Sophie had known the question was coming. The shared looks between Beck and Leah warned her. The only question was what she would say when Leah found the right combination. Sophie didn’t rehearse or plan. She vowed to let the conversation flow and answer in the moment. “Nothing.”

“Sounds quiet,” Beck said.

“What I mean is, I don’t remember.”

His eyes narrowed. “How can you—”

Leah stopped the question with a gentle touch of her hand against his forearm. “This might be too personal.”

“It’s okay. It was a long time ago.” Sophie could have stopped there, but the words tumbled out when Beck continued to stare at her, those blue eyes reassuring and calm. “My parents died in a car accident when I was ten. Nothing was really normal after that.”

Beck dropped the bacon strip he was holding. “Damn, Sophie. I’m sorry.”

Sadness moved over Leah’s face. “So am I.”
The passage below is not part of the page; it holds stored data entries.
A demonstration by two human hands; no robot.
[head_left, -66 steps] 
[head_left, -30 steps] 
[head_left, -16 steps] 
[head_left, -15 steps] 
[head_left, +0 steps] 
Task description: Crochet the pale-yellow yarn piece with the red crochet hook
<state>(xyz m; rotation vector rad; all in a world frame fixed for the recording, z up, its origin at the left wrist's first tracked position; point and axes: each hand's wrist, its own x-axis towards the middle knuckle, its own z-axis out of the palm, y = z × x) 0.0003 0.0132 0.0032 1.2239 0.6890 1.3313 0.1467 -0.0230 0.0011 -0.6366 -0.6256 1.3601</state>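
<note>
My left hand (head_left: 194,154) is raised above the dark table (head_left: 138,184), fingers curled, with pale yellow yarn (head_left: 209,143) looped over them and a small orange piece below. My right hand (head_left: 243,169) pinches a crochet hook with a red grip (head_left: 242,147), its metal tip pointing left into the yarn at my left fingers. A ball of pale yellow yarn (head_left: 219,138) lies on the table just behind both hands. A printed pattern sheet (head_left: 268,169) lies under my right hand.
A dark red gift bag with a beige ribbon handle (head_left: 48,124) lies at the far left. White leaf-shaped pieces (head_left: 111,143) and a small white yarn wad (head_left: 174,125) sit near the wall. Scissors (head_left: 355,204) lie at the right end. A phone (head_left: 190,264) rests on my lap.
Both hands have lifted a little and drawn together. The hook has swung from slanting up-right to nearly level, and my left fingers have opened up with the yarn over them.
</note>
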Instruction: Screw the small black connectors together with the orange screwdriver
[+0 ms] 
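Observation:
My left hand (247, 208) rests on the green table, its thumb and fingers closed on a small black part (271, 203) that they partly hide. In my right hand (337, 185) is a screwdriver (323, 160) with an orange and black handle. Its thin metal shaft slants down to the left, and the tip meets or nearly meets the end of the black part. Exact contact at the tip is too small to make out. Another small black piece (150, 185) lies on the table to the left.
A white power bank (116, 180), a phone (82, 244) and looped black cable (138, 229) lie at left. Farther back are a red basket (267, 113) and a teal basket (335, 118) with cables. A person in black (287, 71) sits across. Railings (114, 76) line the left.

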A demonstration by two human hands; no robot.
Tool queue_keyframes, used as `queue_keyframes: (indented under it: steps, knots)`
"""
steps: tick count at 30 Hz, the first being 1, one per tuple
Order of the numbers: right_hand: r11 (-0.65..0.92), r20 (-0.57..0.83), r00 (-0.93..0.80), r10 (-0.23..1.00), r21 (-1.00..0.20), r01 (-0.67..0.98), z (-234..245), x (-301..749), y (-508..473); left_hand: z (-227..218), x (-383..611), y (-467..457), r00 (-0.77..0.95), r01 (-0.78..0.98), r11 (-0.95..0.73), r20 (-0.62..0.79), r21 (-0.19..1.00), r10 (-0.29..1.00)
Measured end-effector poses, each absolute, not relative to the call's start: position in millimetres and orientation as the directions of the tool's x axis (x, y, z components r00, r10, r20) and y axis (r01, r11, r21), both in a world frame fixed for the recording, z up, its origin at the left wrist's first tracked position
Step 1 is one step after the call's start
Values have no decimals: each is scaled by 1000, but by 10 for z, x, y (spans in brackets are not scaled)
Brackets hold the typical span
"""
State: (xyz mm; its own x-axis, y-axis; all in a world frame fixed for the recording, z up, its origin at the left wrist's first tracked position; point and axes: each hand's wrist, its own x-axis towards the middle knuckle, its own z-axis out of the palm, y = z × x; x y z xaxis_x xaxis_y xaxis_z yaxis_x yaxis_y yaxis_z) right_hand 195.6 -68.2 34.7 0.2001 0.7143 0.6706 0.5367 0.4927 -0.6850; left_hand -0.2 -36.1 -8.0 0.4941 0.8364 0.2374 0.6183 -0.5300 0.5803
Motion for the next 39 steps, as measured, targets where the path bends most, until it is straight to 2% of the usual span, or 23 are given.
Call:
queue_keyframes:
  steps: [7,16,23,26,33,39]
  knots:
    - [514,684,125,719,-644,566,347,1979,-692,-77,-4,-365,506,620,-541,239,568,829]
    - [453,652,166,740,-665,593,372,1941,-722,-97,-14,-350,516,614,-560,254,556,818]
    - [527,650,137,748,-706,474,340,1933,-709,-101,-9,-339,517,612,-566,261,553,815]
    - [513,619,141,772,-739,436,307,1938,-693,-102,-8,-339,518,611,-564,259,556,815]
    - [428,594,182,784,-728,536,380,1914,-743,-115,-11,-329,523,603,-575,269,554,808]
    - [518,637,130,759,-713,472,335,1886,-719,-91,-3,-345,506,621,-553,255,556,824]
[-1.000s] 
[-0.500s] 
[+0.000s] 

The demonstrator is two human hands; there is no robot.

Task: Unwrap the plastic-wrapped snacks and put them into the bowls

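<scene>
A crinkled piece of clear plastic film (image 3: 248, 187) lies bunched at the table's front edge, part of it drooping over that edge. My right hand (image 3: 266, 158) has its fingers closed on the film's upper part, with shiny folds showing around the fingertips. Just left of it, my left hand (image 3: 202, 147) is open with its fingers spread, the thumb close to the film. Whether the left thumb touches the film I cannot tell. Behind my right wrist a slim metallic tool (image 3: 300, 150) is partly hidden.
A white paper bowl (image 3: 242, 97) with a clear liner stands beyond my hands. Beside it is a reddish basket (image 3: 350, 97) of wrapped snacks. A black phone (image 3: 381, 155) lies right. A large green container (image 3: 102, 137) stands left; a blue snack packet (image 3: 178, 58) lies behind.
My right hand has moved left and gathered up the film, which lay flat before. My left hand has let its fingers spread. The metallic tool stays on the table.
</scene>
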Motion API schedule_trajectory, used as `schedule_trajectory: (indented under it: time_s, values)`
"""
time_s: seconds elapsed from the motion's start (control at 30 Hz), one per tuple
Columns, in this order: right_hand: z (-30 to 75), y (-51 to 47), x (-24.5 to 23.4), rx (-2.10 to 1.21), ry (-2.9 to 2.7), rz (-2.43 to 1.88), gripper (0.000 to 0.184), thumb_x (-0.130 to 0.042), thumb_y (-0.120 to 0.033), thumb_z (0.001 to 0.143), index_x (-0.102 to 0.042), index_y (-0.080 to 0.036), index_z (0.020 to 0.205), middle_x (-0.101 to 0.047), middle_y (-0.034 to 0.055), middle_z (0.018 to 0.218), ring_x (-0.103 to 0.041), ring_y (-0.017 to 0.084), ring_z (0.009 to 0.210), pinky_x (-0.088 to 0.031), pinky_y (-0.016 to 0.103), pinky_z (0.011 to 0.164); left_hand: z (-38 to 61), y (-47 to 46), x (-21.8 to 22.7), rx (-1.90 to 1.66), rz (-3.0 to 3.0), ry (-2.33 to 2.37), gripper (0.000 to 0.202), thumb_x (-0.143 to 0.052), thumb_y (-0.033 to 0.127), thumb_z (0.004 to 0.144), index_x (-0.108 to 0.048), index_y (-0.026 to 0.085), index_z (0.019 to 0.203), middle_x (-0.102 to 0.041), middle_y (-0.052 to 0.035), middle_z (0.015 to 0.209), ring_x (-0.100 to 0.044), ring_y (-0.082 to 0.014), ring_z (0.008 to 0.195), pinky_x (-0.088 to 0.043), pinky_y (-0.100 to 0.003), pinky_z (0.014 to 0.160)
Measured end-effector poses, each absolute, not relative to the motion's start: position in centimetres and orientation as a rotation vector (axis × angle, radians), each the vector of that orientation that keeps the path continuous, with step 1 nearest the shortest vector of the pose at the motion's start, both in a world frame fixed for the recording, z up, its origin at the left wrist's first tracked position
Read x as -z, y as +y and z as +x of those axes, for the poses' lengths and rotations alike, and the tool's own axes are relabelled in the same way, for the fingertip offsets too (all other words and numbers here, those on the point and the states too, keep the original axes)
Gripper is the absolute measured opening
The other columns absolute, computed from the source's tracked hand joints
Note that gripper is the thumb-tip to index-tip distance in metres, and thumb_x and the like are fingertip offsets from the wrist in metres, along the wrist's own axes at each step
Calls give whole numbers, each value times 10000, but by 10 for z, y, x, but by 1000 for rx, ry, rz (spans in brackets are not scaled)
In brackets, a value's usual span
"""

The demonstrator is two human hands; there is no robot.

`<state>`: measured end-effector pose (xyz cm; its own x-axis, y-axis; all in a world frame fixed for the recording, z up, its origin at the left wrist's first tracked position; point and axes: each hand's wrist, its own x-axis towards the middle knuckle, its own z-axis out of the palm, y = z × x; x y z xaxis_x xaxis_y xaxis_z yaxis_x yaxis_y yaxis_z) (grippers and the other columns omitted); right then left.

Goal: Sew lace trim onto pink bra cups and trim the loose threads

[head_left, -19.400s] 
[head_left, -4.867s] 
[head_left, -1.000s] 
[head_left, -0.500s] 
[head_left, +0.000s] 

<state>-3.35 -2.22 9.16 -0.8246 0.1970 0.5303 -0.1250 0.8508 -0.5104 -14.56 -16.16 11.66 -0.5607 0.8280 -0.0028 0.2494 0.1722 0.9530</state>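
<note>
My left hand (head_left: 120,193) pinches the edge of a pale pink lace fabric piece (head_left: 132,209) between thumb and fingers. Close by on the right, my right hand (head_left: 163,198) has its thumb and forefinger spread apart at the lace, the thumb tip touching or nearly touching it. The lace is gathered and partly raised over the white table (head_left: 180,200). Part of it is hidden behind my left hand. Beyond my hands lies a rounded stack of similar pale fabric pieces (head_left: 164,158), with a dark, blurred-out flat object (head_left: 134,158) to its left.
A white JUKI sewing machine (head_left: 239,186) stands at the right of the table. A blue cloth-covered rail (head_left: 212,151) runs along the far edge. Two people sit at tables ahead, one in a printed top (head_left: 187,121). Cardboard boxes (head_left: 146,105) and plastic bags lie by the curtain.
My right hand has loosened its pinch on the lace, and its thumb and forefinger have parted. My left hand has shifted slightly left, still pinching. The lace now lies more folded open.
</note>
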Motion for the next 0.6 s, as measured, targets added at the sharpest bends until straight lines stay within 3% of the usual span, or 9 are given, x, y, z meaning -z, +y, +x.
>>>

Sophie didn’t have every piece of information, but she knew Leah had lost her mother young as well. They belonged to the same awful, life-defining club. “You figure out a way to survive.”

Leah nodded. “You do.”

They were quite the trio. Lost parents and childhoods cut short with adult tragedies. Sophie knew she didn’t have to give a drawn-out explanation or hide behind trite phrases about moving on. They knew. All three of them knew that there were things you survived but never truly got over.

The cell on the table hummed and the table vibrated. Leah picked it up then put it right back down without saying a word.

Something about the vacant look on her face and the way the life rushed right out of her had Sophie about to reach her hand across the table to offer comfort.

Beck beat her to it.

“Speaking of family, that was my dad.” Leah swallowed as the light left her eyes. “He’s letting me know I can come to dinner on Sunday if I’ve ‘come to my senses.’”

Beck blew out a long breath. “I wish he’d ease up.”

Sophie knew the town gossip. The news of the family feud spread faster than the flu. Everyone heard about how town icon Marc Baron wanted his daughter away from “that Hanover boy” and that was the nicest quote Sophie had heard. Knowing Declan, seeing him with Leah, Sophie didn’t get the response at all.

Leah turned to Sophie. “My dad hates Declan and thinks I’m disloyal for living here and dating him.”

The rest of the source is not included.